Stuart is lodging in a Luton hotel. The part-time barman, who also reads meters,  is Gene, who has survived serious cancer seven times. He is married to a lady vicar, very troubled by her calling, but with imagined artistic leanings. Jen, the barmaid, 19, has ‘three Es at A-level, but a PhD in bullshit’.  

She is a fantasist of a very high order who never stops talking: a veritable gushing fountain of words. Also in the story is a woman who was struck by a golf ball, launched by Ransom, and has gone mad and become incontinent. She claims to hate her cats, once her passion, and — worse — she now imagines she is French and called Frédérique. Her cod French is wonderful. Understandably, she is causing her daughter, Valentine, a pubic-area tattooist, absolute hell. Apparently some women, many of them Japanese, like a tattooed facsimile of a modest growth of pubic hair where they haven’t any. Maybe Nicola Barker made this up. I hope so.

There are more characters — many more, including a Muslim sex therapist — in this unrelenting torrent of dialogue and farce, which rolls on for over 500 pages.  But there is a very serious talent and a very serious intent behind this apparent gallimaufry. Barker captures — and lovingly distorts — both the rhythms and the banality of language. She is, as it were, Harold Pinter on crack. 

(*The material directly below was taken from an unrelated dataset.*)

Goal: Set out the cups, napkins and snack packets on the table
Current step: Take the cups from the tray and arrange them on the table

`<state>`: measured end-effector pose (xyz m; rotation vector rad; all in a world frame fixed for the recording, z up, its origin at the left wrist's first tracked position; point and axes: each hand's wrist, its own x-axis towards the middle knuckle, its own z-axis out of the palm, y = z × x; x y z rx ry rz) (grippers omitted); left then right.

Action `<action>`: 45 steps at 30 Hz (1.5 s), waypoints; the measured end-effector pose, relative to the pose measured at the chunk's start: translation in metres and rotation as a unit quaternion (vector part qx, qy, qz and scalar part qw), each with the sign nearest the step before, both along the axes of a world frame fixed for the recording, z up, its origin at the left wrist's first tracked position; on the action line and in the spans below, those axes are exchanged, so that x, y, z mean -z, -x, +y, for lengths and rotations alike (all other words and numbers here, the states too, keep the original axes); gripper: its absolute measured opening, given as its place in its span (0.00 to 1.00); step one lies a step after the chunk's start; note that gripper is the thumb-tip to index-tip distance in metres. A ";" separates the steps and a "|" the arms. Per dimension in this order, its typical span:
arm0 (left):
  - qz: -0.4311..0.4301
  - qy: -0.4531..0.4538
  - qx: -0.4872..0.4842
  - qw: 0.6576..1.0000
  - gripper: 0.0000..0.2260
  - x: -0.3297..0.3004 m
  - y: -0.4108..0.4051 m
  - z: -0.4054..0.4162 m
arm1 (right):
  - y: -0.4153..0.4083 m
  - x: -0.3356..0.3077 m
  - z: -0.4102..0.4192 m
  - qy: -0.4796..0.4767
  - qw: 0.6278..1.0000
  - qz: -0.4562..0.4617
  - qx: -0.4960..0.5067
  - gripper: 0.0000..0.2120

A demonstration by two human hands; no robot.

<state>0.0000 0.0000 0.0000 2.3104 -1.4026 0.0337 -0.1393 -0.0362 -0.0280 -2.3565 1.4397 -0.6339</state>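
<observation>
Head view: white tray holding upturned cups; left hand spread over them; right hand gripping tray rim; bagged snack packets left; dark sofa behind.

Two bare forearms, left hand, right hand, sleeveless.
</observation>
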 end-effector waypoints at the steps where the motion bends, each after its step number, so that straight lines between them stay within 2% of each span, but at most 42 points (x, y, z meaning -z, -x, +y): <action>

Her prose is suffused with the surreal. Sheila, the vicar, describes to Valentine her Damascene conversion:

‘Well, I was sitting on the train, it was fairly empty, not peak hour or anything and I had my back to the engine. I’d been enjoying a book…. I sort of de-focused. Then the door at the far end of the carriage opened and a woman — a British Rail employee — came trundling into the compartment with a drinks trolley. The trolley made that loud, jiggling-clinking-clanking sound as she shoved it along. She pushed it down the middle of the carriage towards me. I was still holding my half-eaten apple. And as she approached I just…’ Sheila’s voice breaks slightly. ‘I saw God. I just saw God, moving towards me in a kind of heatwave with the woman and the drinks trolley . . . and that was that, my old life was over.’

Another scene, when Gene goes to read a meter, involves a rat swimming around in a bath, watched by five cats. There is no obvious meaning to this incident, no explanation of how the rat came to be on the verge of drowning until Gene saves it. I thought of Pinter’s remark about the weasel under the cocktail cabinet. It’s unsettling and funny — and that is Barker’s inimitable style.